In order to verify that your memory freeing functions work correctly, it will be helpful to run the testing application through `valgrind`.
Submission
As always, we'll be using GitHub Classroom for this assignment, and you will submit your assignment via GitHub. Just make sure your completed files are committed and pushed by the assignment's deadline to the master branch of the GitHub repo that was created for you by GitHub Classroom for this assignment. A good way to check whether your files are safely submitted is to look at the master branch of your assignment repo on the github.com website (i.e. https://github.com/osu-cs261-f21/assignment-3-YourGitHubUsername/). If your changes show up there, you can consider your files submitted.
Grading criteria
Your program **MUST** compile and run on `access.engr.oregonstate.edu` (or `flip`), so make sure you have tested your work there before you make your final submission, since a program that compiles and runs in one environment may not compile and run in another. **Assignments that do not compile on `access` or `flip` may receive a grade of 0.** If you do not have an ENGR account, you can create one at https://teach.engr.oregonstate.edu/.
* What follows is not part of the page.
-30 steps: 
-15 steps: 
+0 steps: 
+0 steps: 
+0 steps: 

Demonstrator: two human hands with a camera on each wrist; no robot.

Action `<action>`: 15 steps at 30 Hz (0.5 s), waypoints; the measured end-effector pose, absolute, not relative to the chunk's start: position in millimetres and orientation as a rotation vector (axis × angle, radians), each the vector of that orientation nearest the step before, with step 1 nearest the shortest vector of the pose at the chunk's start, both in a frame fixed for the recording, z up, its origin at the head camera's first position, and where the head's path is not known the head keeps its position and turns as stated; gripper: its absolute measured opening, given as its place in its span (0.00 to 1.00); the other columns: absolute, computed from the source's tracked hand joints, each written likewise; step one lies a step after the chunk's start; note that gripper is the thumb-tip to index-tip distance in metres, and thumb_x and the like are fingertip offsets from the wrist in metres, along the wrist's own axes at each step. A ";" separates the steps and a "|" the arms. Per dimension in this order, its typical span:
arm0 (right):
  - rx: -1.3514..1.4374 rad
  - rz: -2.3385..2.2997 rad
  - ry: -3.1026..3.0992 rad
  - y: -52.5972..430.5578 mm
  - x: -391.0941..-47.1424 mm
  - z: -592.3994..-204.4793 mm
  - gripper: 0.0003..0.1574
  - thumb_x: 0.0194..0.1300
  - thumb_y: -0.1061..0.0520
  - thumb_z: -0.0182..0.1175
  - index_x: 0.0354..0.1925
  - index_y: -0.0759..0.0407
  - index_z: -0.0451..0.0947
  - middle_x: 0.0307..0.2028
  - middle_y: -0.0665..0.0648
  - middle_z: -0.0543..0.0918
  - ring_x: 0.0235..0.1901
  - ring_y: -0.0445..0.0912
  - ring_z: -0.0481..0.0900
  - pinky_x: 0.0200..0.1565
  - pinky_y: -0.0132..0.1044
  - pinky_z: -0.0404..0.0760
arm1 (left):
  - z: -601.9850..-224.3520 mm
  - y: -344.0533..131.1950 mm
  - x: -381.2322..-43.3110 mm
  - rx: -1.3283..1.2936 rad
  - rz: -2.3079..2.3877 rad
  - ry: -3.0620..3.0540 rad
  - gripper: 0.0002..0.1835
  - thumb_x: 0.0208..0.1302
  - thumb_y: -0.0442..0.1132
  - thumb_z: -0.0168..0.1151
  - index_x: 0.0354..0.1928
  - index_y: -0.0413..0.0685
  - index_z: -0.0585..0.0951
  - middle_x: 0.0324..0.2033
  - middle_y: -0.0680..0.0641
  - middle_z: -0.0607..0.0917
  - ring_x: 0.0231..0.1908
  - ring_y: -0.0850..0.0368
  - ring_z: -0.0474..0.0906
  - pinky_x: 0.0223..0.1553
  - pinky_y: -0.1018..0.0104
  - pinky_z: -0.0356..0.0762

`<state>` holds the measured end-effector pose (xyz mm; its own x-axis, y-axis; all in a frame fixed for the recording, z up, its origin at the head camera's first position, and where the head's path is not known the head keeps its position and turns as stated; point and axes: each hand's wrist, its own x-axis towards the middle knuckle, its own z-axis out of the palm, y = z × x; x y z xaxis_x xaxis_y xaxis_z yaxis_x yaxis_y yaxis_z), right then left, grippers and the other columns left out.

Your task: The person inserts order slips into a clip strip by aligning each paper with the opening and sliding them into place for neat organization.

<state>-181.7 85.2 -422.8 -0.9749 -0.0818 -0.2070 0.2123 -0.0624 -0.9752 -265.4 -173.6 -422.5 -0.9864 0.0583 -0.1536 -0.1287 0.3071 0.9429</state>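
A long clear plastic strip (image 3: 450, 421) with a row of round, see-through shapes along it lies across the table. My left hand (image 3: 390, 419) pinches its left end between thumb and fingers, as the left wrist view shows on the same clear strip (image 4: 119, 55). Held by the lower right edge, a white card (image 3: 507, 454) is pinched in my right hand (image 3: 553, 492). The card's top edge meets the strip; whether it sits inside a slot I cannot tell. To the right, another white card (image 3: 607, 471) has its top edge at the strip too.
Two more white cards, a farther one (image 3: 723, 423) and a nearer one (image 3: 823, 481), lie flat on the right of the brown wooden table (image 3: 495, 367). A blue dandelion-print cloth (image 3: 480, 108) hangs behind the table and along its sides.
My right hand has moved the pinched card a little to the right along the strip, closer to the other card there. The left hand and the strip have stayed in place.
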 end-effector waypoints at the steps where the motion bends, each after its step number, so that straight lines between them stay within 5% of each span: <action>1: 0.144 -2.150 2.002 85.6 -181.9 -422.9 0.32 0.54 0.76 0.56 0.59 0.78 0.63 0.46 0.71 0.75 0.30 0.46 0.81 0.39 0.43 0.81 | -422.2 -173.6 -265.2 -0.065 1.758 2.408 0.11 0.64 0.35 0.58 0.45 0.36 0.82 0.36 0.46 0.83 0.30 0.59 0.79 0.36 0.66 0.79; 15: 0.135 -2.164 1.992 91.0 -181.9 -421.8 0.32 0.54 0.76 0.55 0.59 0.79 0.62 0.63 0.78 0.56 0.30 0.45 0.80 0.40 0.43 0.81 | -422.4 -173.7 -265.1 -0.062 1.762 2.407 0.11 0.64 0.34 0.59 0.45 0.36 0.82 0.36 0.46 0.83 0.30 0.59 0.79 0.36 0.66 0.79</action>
The assignment is worth 100 total points, broken down as follows:
* 85 points: essential BST functionality
* 10 points: `bst_create()` correctly allocates and initializes a BST
* 5 points: `bst_free()` correctly frees the memory allocated to a BST with no memory leaks
* 10 points: `bst_size()` correctly determines the number of elements in a BST
* 25 points: `bst_insert()` correctly inserts a key/value pair into a BST, maintaining the BST property with respect to all keys in the tree
* 25 points: `bst_remove()` correctly removes a key/value pair from a BST based on a specified key, maintaining the BST property with respect to all keys in the tree
* 10 points: `bst_get()` correctly retrieves the value associated with a given key in a BST
* 15 points: BST "puzzles"
* 5 points: `bst_height()` correctly computes the height of a BST
* 5 points: `bst_path_sum()` correctly validates a path sum in a BST
* 5 points: `bst_range_sum()` correctly computes a range sum in a BST
You can also earn up to 10 points of extra credit for implementing an in-order BST iterator as described above. Again, to earn full credit, your iterator must have worst-case O(h) space complexity, where h is the height of the tree.